▶ Exercise aim: Restrict the output to the lines below starting at the one that contains "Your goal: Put" and ending at the one that contains "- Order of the", and restate them word for word, both ends included.

═══ Available records ═══

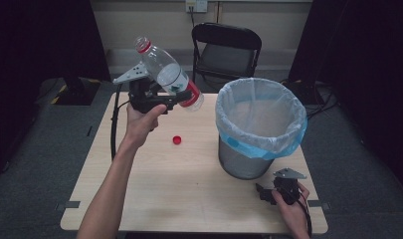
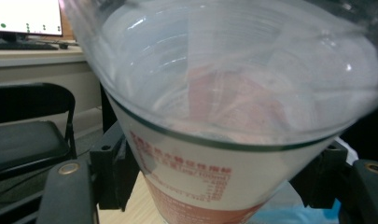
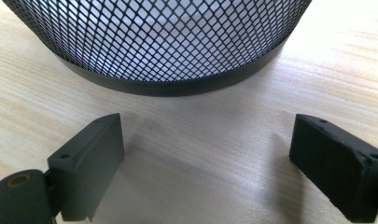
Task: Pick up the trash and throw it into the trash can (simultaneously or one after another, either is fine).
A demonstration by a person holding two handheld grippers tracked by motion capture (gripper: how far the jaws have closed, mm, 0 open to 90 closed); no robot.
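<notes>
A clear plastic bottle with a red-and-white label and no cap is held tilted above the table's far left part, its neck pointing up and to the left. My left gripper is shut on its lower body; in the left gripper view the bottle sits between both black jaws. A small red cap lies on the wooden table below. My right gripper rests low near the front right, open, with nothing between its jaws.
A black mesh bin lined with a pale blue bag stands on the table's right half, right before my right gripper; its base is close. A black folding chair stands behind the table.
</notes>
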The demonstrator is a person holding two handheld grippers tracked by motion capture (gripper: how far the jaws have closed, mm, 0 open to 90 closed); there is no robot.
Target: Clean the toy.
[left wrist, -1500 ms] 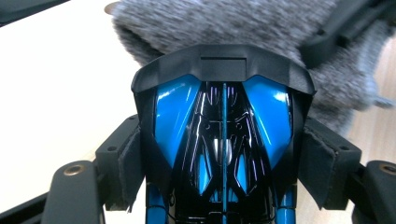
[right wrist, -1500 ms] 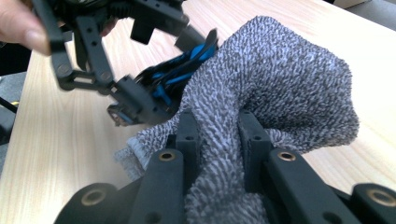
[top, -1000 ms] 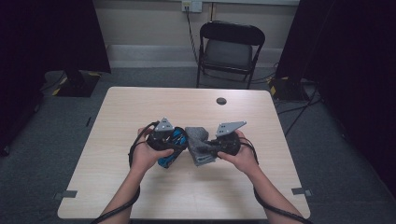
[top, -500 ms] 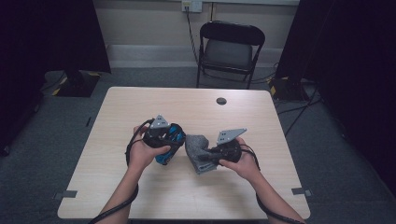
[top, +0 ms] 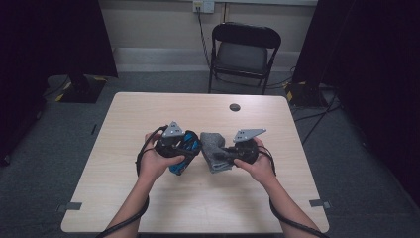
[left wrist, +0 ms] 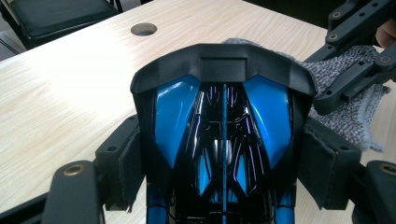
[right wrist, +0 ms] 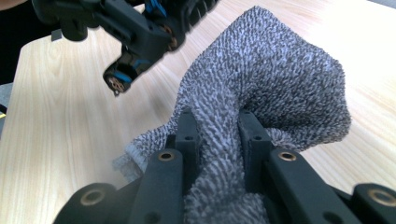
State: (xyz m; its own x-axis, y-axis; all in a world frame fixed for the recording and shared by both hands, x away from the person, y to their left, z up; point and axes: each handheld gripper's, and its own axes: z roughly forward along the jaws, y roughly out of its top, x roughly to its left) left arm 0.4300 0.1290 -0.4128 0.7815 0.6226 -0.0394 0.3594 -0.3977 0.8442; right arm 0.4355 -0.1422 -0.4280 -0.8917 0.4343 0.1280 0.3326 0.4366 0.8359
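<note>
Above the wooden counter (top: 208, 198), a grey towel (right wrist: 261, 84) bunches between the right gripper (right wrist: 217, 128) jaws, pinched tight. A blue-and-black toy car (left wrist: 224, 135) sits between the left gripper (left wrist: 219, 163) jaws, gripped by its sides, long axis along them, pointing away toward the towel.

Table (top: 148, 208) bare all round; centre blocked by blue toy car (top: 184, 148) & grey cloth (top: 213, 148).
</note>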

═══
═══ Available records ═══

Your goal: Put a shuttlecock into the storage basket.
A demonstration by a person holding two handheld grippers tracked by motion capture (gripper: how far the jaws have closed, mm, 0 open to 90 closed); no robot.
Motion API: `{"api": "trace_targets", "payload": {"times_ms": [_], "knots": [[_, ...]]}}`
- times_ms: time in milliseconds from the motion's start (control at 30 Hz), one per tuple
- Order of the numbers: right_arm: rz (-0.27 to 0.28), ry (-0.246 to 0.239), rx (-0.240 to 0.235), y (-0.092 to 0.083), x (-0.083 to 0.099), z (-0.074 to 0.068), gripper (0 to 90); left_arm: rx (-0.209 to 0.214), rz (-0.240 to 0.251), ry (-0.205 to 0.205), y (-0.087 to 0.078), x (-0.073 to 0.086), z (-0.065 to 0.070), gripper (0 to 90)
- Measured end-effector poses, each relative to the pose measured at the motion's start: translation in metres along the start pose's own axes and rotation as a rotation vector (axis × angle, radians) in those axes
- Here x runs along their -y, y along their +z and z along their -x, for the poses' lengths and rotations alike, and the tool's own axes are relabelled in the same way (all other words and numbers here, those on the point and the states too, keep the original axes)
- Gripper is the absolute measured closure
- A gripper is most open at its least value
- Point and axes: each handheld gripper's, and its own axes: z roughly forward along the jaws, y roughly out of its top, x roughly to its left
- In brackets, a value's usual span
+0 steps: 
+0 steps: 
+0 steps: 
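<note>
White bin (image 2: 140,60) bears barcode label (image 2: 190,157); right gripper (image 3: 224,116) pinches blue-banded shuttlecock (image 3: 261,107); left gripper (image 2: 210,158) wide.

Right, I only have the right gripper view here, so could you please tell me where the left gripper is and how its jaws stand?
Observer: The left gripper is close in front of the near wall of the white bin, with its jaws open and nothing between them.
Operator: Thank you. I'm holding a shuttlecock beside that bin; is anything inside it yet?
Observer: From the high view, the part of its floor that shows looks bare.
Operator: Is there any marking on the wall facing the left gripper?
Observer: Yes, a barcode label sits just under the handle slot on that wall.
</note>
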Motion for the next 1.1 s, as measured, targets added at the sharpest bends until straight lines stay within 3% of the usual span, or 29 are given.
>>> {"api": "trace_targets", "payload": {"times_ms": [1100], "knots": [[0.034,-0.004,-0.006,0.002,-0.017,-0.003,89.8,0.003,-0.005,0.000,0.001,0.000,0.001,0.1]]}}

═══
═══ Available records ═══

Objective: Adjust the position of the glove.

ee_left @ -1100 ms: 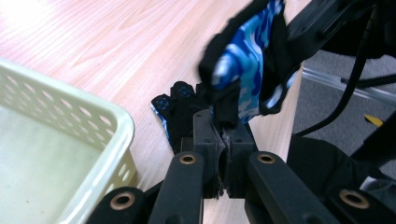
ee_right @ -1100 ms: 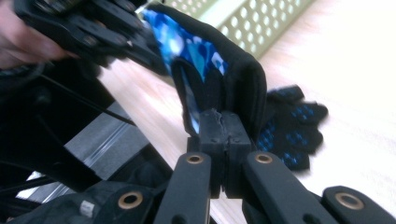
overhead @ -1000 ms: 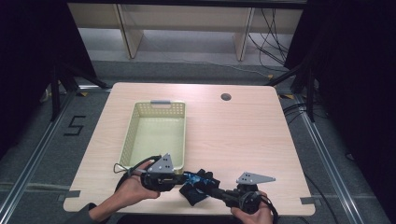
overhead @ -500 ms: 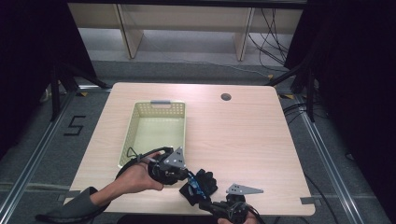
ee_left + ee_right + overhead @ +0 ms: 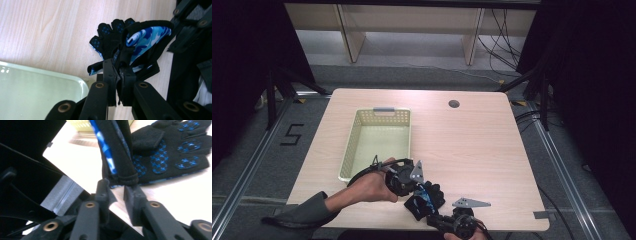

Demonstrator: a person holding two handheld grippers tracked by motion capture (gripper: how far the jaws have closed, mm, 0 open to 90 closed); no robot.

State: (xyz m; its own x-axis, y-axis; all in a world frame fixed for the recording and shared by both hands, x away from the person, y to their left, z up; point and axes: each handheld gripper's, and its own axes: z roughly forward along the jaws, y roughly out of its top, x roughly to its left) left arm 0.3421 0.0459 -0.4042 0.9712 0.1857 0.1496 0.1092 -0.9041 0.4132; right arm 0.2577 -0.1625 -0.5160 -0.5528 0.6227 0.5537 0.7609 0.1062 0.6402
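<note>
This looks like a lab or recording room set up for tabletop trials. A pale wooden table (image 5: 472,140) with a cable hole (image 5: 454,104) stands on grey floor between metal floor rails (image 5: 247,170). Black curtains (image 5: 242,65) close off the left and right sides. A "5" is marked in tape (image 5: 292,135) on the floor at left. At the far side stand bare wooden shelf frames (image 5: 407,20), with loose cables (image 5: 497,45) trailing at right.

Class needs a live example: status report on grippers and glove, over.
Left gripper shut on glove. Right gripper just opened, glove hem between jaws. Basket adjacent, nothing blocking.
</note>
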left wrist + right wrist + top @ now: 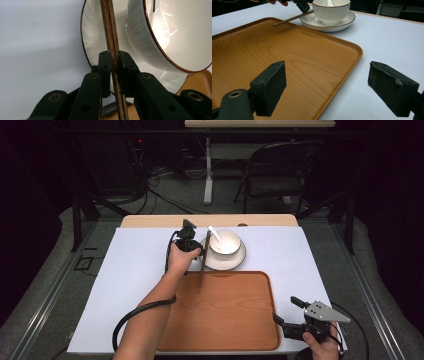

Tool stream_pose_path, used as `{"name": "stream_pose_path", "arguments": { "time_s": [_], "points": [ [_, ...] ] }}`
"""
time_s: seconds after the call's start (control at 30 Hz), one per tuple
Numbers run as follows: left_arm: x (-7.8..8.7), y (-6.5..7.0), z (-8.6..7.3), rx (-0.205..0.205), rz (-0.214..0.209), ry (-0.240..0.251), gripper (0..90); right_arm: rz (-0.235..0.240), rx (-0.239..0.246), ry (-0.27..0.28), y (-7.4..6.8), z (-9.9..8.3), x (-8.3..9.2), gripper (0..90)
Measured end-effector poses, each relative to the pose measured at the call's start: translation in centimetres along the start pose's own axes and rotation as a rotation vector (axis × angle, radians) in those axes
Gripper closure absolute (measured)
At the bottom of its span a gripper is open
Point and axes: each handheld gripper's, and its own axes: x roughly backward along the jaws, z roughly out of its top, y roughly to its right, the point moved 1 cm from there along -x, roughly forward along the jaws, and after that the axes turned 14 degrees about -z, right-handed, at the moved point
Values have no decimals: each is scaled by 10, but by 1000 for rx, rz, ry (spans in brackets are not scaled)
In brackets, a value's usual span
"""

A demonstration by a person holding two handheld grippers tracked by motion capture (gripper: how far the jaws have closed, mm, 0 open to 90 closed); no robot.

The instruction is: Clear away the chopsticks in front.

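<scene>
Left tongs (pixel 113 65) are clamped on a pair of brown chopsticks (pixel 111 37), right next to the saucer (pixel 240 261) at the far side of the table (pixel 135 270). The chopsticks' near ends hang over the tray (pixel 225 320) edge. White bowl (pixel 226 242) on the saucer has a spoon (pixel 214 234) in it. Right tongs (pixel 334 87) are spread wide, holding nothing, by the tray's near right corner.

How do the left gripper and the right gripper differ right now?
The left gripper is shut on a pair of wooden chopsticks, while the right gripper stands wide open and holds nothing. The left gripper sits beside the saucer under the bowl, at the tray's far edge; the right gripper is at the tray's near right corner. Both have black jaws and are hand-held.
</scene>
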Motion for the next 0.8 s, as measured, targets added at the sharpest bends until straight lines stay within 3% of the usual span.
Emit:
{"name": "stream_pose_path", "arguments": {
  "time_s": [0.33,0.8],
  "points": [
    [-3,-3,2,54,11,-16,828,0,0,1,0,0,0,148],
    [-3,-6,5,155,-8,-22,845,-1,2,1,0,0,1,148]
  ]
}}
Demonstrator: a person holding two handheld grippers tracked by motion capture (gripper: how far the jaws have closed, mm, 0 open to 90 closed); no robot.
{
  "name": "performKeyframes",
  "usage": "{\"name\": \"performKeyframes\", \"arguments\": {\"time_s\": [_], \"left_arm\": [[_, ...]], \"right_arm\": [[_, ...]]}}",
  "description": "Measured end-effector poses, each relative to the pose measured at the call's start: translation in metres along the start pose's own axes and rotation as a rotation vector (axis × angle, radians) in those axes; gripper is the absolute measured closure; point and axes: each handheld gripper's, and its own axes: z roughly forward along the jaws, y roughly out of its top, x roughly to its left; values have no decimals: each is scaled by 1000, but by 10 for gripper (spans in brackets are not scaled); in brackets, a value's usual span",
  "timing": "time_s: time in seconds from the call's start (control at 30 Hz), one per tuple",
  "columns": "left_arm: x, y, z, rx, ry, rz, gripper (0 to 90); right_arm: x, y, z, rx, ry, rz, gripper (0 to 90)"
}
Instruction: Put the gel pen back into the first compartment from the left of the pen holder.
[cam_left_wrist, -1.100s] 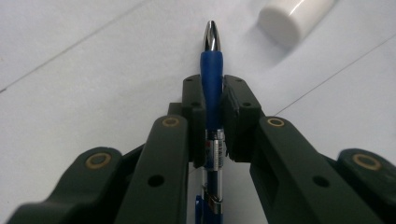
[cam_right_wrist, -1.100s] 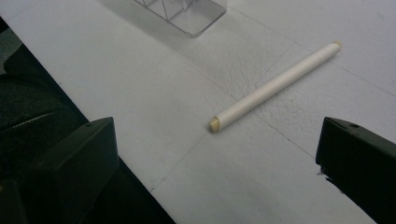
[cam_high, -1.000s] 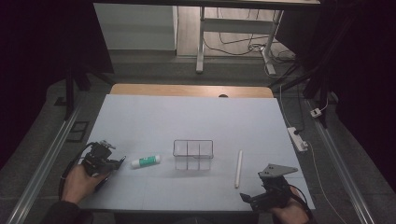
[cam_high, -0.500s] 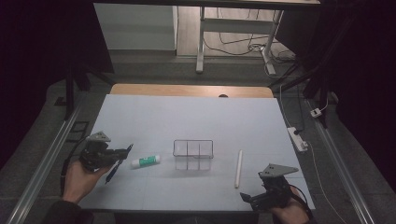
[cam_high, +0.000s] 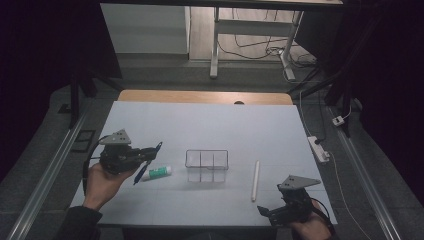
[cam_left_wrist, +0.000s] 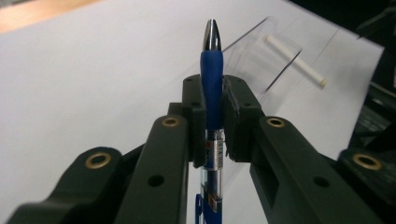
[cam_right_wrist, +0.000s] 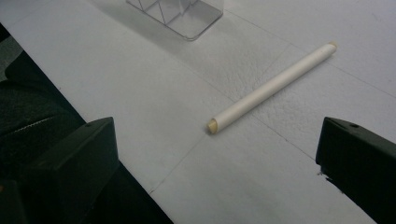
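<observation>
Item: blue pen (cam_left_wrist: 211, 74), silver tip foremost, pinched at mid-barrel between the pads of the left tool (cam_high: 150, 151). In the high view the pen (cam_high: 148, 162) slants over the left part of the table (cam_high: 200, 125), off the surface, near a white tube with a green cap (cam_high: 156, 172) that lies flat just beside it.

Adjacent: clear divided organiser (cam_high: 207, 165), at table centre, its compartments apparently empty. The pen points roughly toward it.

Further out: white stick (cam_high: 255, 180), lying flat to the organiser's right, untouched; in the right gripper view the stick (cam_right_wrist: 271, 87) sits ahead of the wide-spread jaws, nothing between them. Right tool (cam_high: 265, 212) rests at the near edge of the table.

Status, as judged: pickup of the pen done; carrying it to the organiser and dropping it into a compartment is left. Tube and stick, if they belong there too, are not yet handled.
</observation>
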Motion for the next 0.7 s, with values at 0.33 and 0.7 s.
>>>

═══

▶ Answer to this exercise:
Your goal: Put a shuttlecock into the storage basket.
A demonstration by a person holding two handheld grippers tracked by motion capture (gripper: how far the jaws have closed, mm, 0 open to 90 closed); no robot.
Motion API: `{"api": "trace_targets", "payload": {"times_ms": [_], "knots": [[_, ...]]}}`
- times_ms: time in milliseconds from the motion's start (control at 30 Hz), one per tuple
- Order of the numbers: right_arm: rz (-0.27 to 0.28), ry (-0.246 to 0.239), rx (-0.240 to 0.235), y (-0.092 to 0.083), x (-0.083 to 0.099), z (-0.074 to 0.068), gripper (0 to 90); left_arm: rx (-0.209 to 0.214), rz (-0.240 to 0.251), ry (-0.205 to 0.205), y (-0.087 to 0.078), x (-0.073 to 0.086), z (-0.065 to 0.070), gripper (0 to 90)

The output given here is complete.